◆ **What is needed**
In the listing below, how many lines include "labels"? Give the number and no other text.

** Opening Data records block **

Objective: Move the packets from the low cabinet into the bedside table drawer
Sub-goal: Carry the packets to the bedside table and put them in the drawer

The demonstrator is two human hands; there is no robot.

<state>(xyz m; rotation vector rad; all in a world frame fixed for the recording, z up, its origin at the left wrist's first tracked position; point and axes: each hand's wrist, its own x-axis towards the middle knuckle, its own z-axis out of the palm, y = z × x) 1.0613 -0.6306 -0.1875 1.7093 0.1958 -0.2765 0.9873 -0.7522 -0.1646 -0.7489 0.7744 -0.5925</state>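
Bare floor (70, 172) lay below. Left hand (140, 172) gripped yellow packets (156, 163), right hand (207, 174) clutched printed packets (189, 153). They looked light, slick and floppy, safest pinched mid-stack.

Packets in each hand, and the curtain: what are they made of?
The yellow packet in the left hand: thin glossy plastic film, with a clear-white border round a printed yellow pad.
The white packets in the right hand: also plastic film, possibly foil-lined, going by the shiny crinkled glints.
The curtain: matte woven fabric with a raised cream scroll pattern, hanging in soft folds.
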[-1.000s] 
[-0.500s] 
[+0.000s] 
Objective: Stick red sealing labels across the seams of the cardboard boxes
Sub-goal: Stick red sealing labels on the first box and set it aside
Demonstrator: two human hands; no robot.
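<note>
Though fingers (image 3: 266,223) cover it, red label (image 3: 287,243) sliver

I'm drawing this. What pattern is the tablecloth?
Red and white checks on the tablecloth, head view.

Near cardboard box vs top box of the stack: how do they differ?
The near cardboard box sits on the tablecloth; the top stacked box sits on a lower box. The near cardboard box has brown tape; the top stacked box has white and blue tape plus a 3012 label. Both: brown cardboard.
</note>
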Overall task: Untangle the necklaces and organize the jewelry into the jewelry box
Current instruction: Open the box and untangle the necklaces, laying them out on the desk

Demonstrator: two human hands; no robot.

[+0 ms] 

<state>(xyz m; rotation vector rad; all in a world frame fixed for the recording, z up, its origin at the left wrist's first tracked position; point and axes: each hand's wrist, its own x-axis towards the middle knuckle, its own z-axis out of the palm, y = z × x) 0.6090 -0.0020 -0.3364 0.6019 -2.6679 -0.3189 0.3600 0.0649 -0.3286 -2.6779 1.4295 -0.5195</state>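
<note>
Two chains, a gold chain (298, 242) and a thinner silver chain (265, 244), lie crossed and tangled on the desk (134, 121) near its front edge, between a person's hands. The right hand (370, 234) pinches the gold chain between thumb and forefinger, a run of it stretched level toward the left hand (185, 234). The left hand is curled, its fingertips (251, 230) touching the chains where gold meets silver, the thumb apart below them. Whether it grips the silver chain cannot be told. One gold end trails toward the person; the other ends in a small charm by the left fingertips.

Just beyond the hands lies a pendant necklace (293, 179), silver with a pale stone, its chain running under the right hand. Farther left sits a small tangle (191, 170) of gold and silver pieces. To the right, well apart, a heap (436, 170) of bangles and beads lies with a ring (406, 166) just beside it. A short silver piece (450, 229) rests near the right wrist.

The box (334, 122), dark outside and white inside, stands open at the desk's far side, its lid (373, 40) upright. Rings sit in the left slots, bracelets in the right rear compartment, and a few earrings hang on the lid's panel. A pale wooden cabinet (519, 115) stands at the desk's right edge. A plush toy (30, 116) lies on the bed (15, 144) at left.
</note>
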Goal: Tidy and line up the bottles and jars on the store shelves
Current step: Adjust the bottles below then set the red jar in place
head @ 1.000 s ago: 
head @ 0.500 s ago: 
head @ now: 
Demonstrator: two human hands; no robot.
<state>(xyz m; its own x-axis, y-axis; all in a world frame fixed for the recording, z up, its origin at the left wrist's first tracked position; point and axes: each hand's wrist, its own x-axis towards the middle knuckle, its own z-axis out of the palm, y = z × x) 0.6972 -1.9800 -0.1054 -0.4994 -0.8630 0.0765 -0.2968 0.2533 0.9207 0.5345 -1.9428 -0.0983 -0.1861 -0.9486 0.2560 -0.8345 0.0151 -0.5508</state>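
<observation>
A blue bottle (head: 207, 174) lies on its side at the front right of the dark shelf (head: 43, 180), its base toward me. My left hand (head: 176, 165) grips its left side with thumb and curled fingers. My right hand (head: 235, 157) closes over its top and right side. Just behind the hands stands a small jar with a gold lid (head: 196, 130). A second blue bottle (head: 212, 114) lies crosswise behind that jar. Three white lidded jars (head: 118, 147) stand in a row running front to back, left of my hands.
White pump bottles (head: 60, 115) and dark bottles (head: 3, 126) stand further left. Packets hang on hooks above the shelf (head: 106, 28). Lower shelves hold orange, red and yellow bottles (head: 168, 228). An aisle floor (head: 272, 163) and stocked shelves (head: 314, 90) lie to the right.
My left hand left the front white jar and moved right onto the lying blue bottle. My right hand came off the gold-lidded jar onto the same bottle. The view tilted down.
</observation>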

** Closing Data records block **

◆ **Response to the task**
2